A verbatim copy of the listing is needed; pictures are to be left out.
══ INPUT DATA
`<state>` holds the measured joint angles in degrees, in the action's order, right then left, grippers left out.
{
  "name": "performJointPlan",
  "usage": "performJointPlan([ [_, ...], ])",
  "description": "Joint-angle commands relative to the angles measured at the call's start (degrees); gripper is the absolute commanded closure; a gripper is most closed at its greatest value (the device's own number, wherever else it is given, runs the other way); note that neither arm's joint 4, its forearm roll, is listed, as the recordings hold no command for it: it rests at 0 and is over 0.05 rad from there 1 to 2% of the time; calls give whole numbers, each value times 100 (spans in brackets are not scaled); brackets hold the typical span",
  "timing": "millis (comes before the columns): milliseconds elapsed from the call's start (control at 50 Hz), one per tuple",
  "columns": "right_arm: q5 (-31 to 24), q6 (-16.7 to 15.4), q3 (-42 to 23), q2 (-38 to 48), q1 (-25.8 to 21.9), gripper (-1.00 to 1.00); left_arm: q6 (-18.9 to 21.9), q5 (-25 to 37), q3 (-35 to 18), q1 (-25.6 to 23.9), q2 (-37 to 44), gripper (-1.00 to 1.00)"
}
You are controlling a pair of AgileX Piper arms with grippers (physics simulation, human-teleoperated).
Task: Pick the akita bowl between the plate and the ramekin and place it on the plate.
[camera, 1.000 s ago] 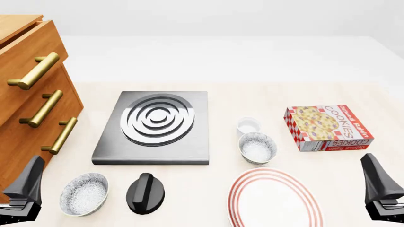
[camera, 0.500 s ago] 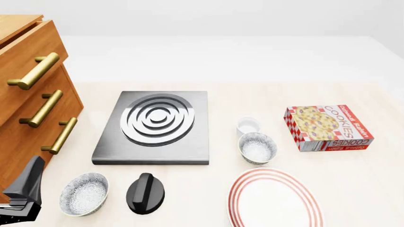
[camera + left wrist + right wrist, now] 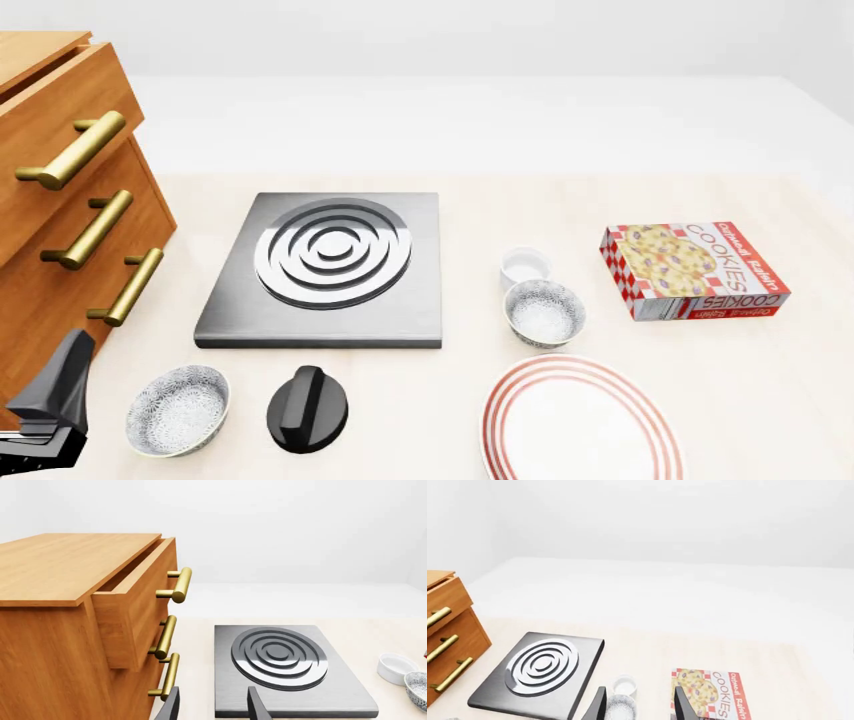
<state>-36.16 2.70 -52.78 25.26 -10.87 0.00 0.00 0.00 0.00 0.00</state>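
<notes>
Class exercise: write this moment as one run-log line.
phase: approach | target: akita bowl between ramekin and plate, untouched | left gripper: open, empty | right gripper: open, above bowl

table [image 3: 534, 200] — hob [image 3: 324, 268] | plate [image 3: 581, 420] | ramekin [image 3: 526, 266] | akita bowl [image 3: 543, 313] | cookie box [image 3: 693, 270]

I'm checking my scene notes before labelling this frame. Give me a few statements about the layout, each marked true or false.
1. The akita bowl sits between the ramekin and the plate. True.
2. The plate already holds a bowl. False: its surface is bare.
3. A second speckled bowl stands beside the black knob. True.
4. The cookie box lies on the stove burner plate. False: it lies on the table, on the far side of the bowl from the burner.
5. The right gripper is shut on the akita bowl. False: its fingers are apart, holding nothing.
</notes>
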Motion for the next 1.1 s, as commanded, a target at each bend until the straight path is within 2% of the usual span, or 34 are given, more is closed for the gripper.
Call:
performJointPlan([
  [20, -797, -78, -1103, 1020, -215, -100, 0, 0, 0, 0, 0, -100],
  [80, -1078, -235, -1440, 1338, -211, -100, 0, 0, 0, 0, 0, -100],
  [200, -1466, -296, -1901, 1817, -438, -100, 0, 0, 0, 0, 0, -100],
  [240, -1641, -383, -2152, 1973, -392, -100, 0, 0, 0, 0, 0, -100],
  [280, -1805, -330, -2388, 2150, -462, -100, 0, 0, 0, 0, 0, -100],
  [300, -1863, -430, -2476, 2217, -380, -100, 0, 0, 0, 0, 0, -100],
  [340, -2075, -239, -2695, 2488, -612, -100, 0, 0, 0, 0, 0, -100],
  [400, -2199, -333, -2969, 2602, -446, -100, 0, 0, 0, 0, 0, -100],
  [440, -2378, -252, -3182, 2792, -470, -100, 0, 0, 0, 0, 0, -100],
  [480, -2593, 125, -3365, 3058, -885, -100, 0, 0, 0, 0, 0, -100],
  [500, -2649, -50, -3433, 3082, -680, -100, 0, 0, 0, 0, 0, -100],
  [520, -2705, -49, -3549, 3145, -576, -100, 0, 0, 0, 0, 0, -100],
  [560, -2740, 58, -3586, 3217, -684, -100, 0, 0, 0, 0, 0, -100],
  [620, -2815, 3, -3757, 3373, -660, -100, 0, 0, 0, 0, 0, -100],
  [640, -2841, 42, -3815, 3434, -803, -100, 0, 0, 0, 0, 0, -100],
  [700, -2899, 212, -3759, 3638, -938, -100, 0, 0, 0, 0, 0, -100],
  [760, -2908, 253, -3738, 3815, -952, -100, 0, 0, 0, 0, 0, -100],
  [920, -2867, 116, -3444, 4205, -843, -100, 0, 0, 0, 0, 0, -100],
  [940, -2853, 244, -3399, 4329, -970, -100, 0, 0, 0, 0, 0, -100],
  [1020, -2785, 220, -3334, 4507, -944, -100, 0, 0, 0, 0, 0, -100],
  [1100, -2780, 404, -3269, 4642, -1069, -100, 0, 0, 0, 0, 0, -100],
])
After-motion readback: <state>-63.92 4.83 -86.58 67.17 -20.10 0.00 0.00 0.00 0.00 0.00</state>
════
_EXERCISE RESULT_
`<state>` holds the measured joint angles in degrees, in the action's order, right then left, grippers left out.
{
  "name": "performJointPlan",
  "usage": "performJointPlan([ [_, ...], ])",
  "description": "Joint-angle commands relative to the angles measured at the call's start (degrees); gripper is the absolute commanded closure; a gripper is most closed at its greatest value (the device's own number, wherever else it is given, runs the other way); note that neither arm's joint 4, its forearm roll, is listed, as the recordings hold no command for it: it rests at 0 and is over 0.05 rad from there 1 to 2% of the time; calls give whole numbers, each value times 100 (spans in brackets are not scaled); brackets hold the typical span",
  "timing": "millis (comes before the columns): milliseconds elapsed from the call's start (control at 50 Hz), one per tuple",
  "columns": "right_arm: q5 (-31 to 24), q6 (-16.7 to 15.4), q3 (-42 to 23), q2 (-38 to 48), q1 (-25.8 to 21.9), gripper (-1.00 to 1.00); left_arm: q6 (-18.9 to 21.9), q5 (-25 to 37), q3 (-35 to 18), q1 (-25.6 to 23.9), q2 (-37 to 44), gripper (-1.00 to 1.00)"
}
You are controlling a pair of AgileX Piper arms with grippers (physics simulation, human-teleoperated).
Task: Pick the akita bowl between the plate and the ramekin and place it on the plate.
[camera, 1.000 s ago] 
[camera, 0.500 s ago] 
[camera + left wrist + right wrist, now] 
<state>-36.16 2.70 -52.78 25.26 -10.87 0.00 0.00 0.00 0.00 0.00</state>
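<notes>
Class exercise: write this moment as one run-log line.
phase: approach | target: akita bowl between ramekin and plate, untouched | left gripper: open, empty | right gripper: open, above bowl

table [image 3: 534, 200] — hob [image 3: 324, 268] | plate [image 3: 581, 420] | ramekin [image 3: 526, 266] | akita bowl [image 3: 543, 313] | cookie box [image 3: 693, 270]

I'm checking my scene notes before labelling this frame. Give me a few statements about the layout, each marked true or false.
1. The akita bowl sits between the ramekin and the plate. True.
2. The plate already holds a bowl. False: its surface is bare.
3. A second speckled bowl stands beside the black knob. True.
4. The cookie box lies on the stove burner plate. False: it lies on the table, on the far side of the bowl from the burner.
5. The right gripper is shut on the akita bowl. False: its fingers are apart, holding nothing.
</notes>
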Motion for the next 1.1 s, as commanded, a target at each bend until the straight path is within 2% of the usual span, or 34 are given, more is closed for the gripper.
Call:
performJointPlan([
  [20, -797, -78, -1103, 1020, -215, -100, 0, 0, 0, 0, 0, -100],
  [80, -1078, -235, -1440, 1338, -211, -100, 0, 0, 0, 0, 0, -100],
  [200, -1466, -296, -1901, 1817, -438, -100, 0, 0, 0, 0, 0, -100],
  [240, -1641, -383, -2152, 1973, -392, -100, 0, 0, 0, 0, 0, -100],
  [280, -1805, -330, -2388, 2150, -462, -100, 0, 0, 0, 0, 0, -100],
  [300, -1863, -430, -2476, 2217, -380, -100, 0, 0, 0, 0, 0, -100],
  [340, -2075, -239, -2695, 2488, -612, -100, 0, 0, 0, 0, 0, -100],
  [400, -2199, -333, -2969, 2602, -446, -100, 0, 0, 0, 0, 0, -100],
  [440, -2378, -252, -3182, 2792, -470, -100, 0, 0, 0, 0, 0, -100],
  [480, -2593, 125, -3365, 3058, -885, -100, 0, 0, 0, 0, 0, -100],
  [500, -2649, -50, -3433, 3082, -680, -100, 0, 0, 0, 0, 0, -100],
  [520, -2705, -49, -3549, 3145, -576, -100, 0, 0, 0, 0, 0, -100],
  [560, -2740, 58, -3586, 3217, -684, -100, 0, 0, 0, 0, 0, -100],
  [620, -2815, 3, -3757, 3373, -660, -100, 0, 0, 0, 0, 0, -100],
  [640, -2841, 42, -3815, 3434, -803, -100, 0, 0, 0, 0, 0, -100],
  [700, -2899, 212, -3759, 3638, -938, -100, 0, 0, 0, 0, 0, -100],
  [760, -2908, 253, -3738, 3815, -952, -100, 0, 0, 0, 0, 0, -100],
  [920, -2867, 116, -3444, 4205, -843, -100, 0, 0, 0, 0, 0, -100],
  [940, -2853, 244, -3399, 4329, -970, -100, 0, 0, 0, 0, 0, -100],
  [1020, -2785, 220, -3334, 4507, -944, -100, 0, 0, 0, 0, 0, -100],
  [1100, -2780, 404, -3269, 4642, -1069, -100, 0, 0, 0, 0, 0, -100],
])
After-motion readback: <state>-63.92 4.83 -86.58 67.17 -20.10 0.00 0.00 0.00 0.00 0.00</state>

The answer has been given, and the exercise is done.